Общий ответ на это будет таков: большинство камешков, хотя и не все, кропотливо набраны Флобером из исторических данных и потому сами историчны или, по крайней мере, не противо–историчны; но какая мозаика составлена из них — это дело иного рода, и можно сильно сомневаться, чтобы общая картина «Искушения» была исторической; скорее следовало бы сказать, что Флобер составил из фактов ІѴ–го столетия мировоззрение ХІХ–го, вроде того, как из почтовых марок составляют целые картины. Впрочем, к этому мы еще вернемся…
«Искушение» распадается на пролог и четыре главные части. Пролог, подобно глубоко–орющей косуле, обнажает и выворачивает подпочву для искушения. Первые три части соответствуют основным видам подвигов — против «похоти плоти», против «похоти очей» и против «гордости житейской» (1 Ин 2, 16). Последняя же часть является философско–аллегорическим послесловием и выражает, по преимуществу, миропонимание автора.
Действие Поэмы начинается вечером. Антоний — в пустыне, на горе. Солнце закатывается, и большой крест, стоящий у порога его хижины, бросает длинную вечернюю тень. Наблюдая, как скрывается за горизонтом солнечный диск, Антоний невольно вздыхает. Он не на несчастия или неудобства жалуется этим вздохом; нет, — только на отсутствие молитвенной бодрости. И этот вздох кажется столь законным, что, не будь всего последующего, мы бы так и считали его за святое недовольство самим собою, так бы и не увидали в нем помысла. Но там есть, однако, зародыш будущих искушений, как бы маленькая соринка в духовном оке. Это- чуть уловимое отдаление от Бога, чуть видный налет претензии на Него, и незаметная соринка скоро дает себя знать.
Невольно сравнивается настоящее с давно–прошедшим; кажется, что тогда сердце было исполнено благодати, свершение долга было легко, и молитва — пламенна. И тут, естественно, мысль пробегает сопутствующие обстоятельства; вспоминается, как слегла от огорчения мать, когда он уходил в пустыню, как звала его обратно сестра, как плакала Аммонария — девушка им любимая*. Заметим, кстати, что романтический элемент Поэмы–любовь Антония к Аммонарии–не имеет (по «житиям» Святого) никаких исторических оснований.
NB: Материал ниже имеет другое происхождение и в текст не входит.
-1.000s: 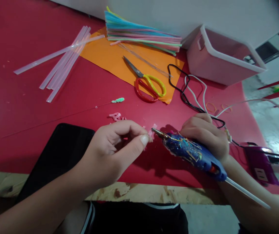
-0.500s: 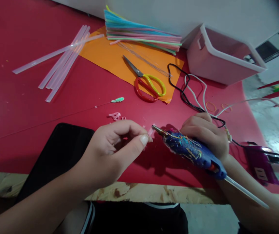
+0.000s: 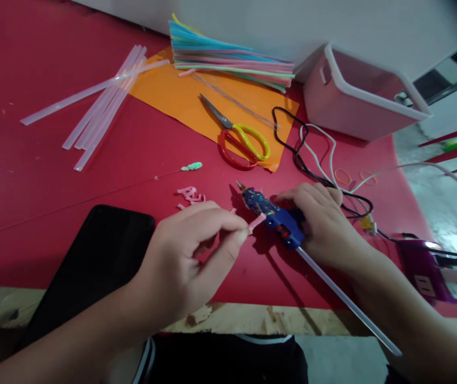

Далее[924], по ассоциации, вспоминаются первые шаги на поприще аскетики, нападения демонов. Всплывают в сознании уроки по Священному Писанию, которые давал Антонию старец Дидим. Пробуждаются и встают в голове прогулки по Александрии, центру культурного мира, когда встречались ему с Дидимом всевозможные народности и сектанты различных толков — последователи Манеса, Валентина, Василида, Ария, старавшиеся победить в споре собеседников.